BRIEF
Wherever the listing has a line with the string "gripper", copy that line out.

DATASET CONTENT
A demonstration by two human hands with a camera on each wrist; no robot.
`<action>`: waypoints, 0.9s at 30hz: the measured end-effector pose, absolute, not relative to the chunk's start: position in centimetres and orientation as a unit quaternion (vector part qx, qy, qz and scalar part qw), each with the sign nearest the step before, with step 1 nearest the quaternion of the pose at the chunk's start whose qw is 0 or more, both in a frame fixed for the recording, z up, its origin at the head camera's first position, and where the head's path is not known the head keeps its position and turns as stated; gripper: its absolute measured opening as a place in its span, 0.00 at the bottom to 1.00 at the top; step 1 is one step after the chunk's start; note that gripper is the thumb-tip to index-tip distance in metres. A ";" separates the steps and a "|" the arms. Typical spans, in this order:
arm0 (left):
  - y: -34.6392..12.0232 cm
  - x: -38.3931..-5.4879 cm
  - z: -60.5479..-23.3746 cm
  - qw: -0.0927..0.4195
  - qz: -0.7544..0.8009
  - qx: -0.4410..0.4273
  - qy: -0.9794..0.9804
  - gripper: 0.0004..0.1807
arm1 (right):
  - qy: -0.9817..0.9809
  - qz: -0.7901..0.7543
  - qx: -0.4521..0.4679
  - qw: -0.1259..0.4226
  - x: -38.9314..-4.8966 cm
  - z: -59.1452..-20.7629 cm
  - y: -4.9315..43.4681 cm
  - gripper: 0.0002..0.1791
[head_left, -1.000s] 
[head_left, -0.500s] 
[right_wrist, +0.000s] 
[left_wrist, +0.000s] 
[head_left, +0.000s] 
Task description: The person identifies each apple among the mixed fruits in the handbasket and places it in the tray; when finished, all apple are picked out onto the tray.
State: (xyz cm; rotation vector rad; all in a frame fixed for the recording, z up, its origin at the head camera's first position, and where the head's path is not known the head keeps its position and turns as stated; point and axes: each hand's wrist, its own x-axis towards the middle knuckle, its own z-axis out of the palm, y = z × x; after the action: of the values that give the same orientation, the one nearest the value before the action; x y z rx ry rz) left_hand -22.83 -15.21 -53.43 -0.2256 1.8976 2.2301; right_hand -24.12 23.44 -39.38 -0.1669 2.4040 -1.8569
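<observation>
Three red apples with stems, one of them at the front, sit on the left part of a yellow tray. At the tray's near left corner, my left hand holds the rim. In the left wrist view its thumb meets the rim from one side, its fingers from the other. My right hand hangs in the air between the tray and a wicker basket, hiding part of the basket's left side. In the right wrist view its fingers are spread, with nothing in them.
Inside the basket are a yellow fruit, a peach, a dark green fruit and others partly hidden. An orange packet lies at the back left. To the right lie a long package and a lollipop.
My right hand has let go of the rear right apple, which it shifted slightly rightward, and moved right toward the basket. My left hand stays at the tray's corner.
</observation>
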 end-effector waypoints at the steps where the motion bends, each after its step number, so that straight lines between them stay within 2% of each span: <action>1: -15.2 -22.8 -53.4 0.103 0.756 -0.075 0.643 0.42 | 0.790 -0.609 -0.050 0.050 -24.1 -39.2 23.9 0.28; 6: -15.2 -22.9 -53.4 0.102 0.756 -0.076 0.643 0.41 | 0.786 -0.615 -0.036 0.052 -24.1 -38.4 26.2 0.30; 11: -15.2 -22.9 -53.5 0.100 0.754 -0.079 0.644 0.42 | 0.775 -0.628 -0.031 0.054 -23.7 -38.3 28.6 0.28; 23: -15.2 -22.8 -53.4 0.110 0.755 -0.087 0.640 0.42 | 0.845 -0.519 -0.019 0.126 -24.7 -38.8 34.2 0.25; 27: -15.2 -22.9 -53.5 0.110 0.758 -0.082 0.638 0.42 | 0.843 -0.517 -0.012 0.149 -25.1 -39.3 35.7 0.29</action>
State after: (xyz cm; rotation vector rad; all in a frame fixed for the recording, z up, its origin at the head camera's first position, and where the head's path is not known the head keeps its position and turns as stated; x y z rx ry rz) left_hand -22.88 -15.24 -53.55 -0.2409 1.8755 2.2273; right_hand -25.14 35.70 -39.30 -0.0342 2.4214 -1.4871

RESULT OF THE TASK
`<action>`: waypoints, 0.9s at 30hz: the measured end-effector pose, absolute, not relative to the chunk's start: position in centimetres and orientation as a unit quaternion (vector part qx, qy, qz and scalar part qw), each with the sign nearest the step before, with step 1 nearest the quaternion of the pose at the chunk's start whose qw is 0 or more, both in a frame fixed for the recording, z up, its origin at the head camera's first position, and where the head's path is not known the head keeps its position and turns as stated; gripper: its absolute measured opening as a place in its span, 0.00 at the bottom to 1.00 at the top; step 1 is one step after the chunk's start; note that gripper is the thumb-tip to index-tip distance in metres. A ";" separates the steps and a "|" the arms. Typical spans, in this order:
  - gripper: 0.0004..0.1807
  - gripper: 0.0002..0.1791

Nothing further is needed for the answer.